Panel Paper: The Impact of Integration: An Analysis of the Metco Voluntary Desegregation Busing Program.”

Thursday, November 7, 2019
Plaza Building: Concourse Level, Governor's Square 15 (Sheraton Denver Downtown)

*Names in bold indicate Presenter

Elizabeth Setren, Tufts University


Across the country, voluntary desegregation busing programs aim to ameliorate racial and socioeconomic imbalances and disparities. A longstanding Massachusetts program, METCO, serves as a national model for other desegregation programs throughout the country. Founded in 1966 in response to the contentious attempt to desegregate the Boston Public Schools. METCO buses non‐white K‐12 students from Boston and Springfield to 38 suburban districts that voluntarily enroll urban students. METCO grapples with issues that affect school systems across the country: how to improve access to high quality schools and reduce racial isolation and prejudice.

To improve understanding of the impact of integration and access to higher quality schools, this paper identifies the causal effect of attending a suburban, high performing school on the academic outcomes of minority students. Students and families who choose to apply for METCO program may be different than the average student. Therefore, to properly estimate the program's effect, we need to compare students who applied to METCO and randomly received an offer to enroll to those that applied, but did not receive offers.

Springfield runs a lottery for METCO admissions, so I compare students with random lottery offers to those without offers using two-stage least squares. In Boston, parents apply to METCO anytime after their child's birth and students are admitted on a first-come, first-served basis. Since children who applied slightly earlier than others are more likely to be admitted, but otherwise similar, I use enrollment offers as an instrument in a two-stage least squares analysis. Offers are made within grade, gender, and ethnicity categories, so I use separate offer instruments for each group.

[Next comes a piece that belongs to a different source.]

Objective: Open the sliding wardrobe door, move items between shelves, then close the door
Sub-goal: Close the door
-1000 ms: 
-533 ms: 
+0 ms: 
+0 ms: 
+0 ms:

I will estimate the effect on aspects of the students' experience: measures of school quality, peer characteristics, access to advanced coursework, teacher characteristics, likelihood of special education classification, time spent on the bus, and school climate. Intermediate and long-term outcomes including test scores, attendance, grade progression, suspension, perception of school climate and experience of bullying, advanced course taking, SAT and AP scores, high school graduation, college enrollment, persistence, and graduation. To understand mechanisms behind the effects, I will investigate how effects vary by demographic groups, district attended, time in program, and METCO entry grade and analyze which district, school and classroom characteristics are correlated with METCO students' success.

I merge over 28 years of historical METCO application and waitlist records with state administrative data. I have set up the data for analysis and matched the applicants to the state data. I will have a full set of findings by July, leaving plenty of time to refine before the APPAM conference.

This paper fits nicely into the conference theme since it analyzes the impact of increasing diversity in schools. It also employs quantitative and qualitative methods to understand the mechanisms behind the effects. The research contributes to the literature on the effects of court‐ordered and voluntary desegregation and to the literature on how school versus neighborhood quality impact student outcomes by isolating the impact of enrolling in a high‐performing suburban school while holding studentsʹ neighborhood fixed.